AGRC2001 - You are what your grandma ate

Inheritance refers to the transmission of phenotypic characteristics from parents to offspring, leading to relatives resembling each other.
Genetics is based on DNA sequence, a unique string of A's, T's, G's, and C's present in every cell.
Within an individual, the DNA sequence is identical in all somatic cells (muscle, liver, gut, brain).
Gametes have variable DNA due to meiosis, making each sperm's haploid DNA unique and consequential to the offspring's phenotype.

Epigenetics involves reversible alterations to chemical tags (marks) on DNA or histone proteins, not the DNA sequence itself.
These tags can be added or removed, affecting gene expression.
CpG methylation and histone acetylation are examples of such modifications.
Modern screens analyze CpG methylation across the genome.
Enzymes like DNA methyltransferases and histone acetylases catalyze these processes.
Chemical tags influence gene expression by controlling access to DNA promoter regions, with closed chromatin structures hindering gene activation.

Epigenetics raises the possibility that the environment can impact inheritance through chemical tags.
This idea revisits the debate between Darwinian (natural selection) and Lamarckian (inheritance of acquired characteristics) perspectives.
Lamarck believed that traits acquired during a parent's lifetime could be passed on, while Darwin believed inheritance was based on predispositions.
The modern understanding of genetics aligns more with Darwin's view.

Epigenetic tags can survive mitosis (cell division) and sometimes meiosis (gamete formation).
Survival through mitosis allows propagation within tissues.
Survival through meiosis could lead to the inheritance of chemical tags, impacting gene expression based on parental lifestyle choices.
Convincing examples of epigenetic inheritance are rare.
The in utero environment can affect the baby through nutrient availability and biochemistry without epigenetic mechanisms.
Emma Whitelaw's work demonstrated epigenetic inheritance in mice coat color (Agouti phenotype), where maternal diet influenced DNA methylation at the Agouti gene's promoter.
Supplementation with methyl donors during pregnancy increased methylation, resulting in darker coats and lower obesity risk in offspring.

Most events in our lives are not passed on to offspring.
The inheritance system protects gametes from insults applied to the soma (UV irradiation, physical damage).
Epigenetic marks are erased during gametogenesis, and the genome is largely demethylated after fertilization.
This ensures totipotency, allowing cells to form all tissues.

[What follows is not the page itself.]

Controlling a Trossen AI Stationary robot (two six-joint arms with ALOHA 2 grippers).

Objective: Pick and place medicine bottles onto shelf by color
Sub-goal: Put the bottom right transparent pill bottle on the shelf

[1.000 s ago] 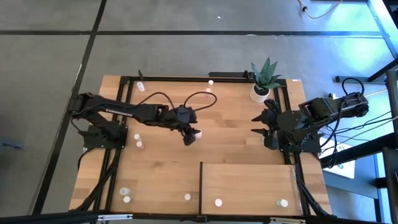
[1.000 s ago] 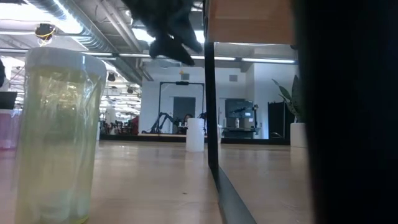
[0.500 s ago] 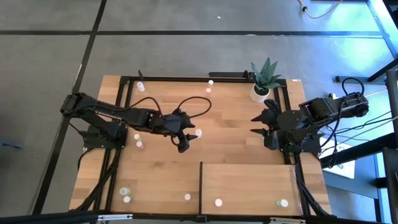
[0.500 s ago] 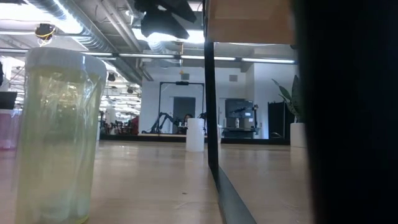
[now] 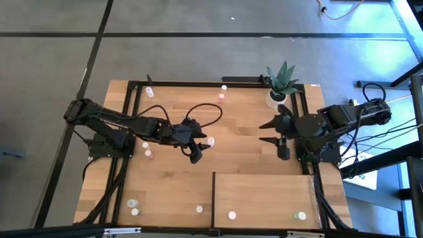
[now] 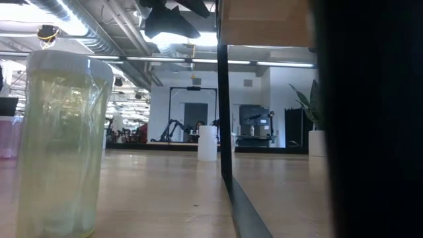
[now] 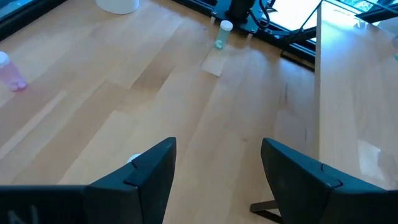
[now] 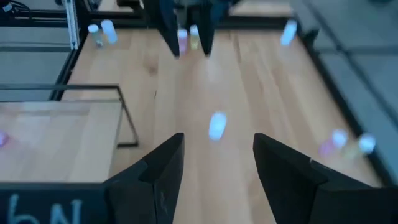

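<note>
The left gripper (image 7: 214, 171) hangs with fingers spread, nothing between them, above the tabletop (image 7: 155, 93). A pink bottle (image 7: 10, 71) and a green bottle (image 7: 222, 34) stand beyond; the shelf (image 7: 354, 106) lies beside.

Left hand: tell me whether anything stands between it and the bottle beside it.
Nothing visible does. The left hand hovers open over bare tabletop, with the small whitish bottle right next to its fingers, toward the table's middle. No other object lies between them.

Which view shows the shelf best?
The high view: the whole shelf shows, two bottles along its near edge. Left wrist view catches one side, right wrist view a corner, low view only its dark edge.
</note>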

Epigenetic phenomena play a role in gene expression on a within-individual basis, working with Transcription Factors (TFs).
Transcription Factors are more critical in the gene regulatory network, as their induction is necessary and sufficient for cell differentiation (e.g., MyOD1 for muscle cell production).
Epigenetic modifiers can induce phenotypes like heart and bone hypertrophy, but are not sufficient for differentiation.

Epigenetics is implicated in parent-of-origin effects, such as differences between mules and hinnies.
The Callipyge sheep breed demonstrates polar overdominance, where heterozygote offspring only express the phenotype when the mutant allele comes from the sire.

Eating a balanced diet is crucial for health.
Vitamin C deficiency leads to scurvy.
Dietary protein provides amino acids for protein synthesis, including essential amino acids like lysine and methionine.
Methyl group synthesis requires nutrients from both plants (folate) and animals (B12).

Maternal undernourishment during pregnancy can restrict nutrients to the developing baby.
Alcohol, caffeine, and other bioactives can have predictable consequences.
Lactation is a pressure point, as compounds ingested by the mother can transfer to the infant through breast milk.

The statement that "you are what your grandma ate" is contentious.
It suggests that grandparental environmental exposure can lead to phenotypic consequences in grandchildren.
Some epidemiological evidence exists (e.g., the Dutch famine and childhood predisposition to obesity, inter-generational methylation status of IGF2).
Controlled experimental data is less available.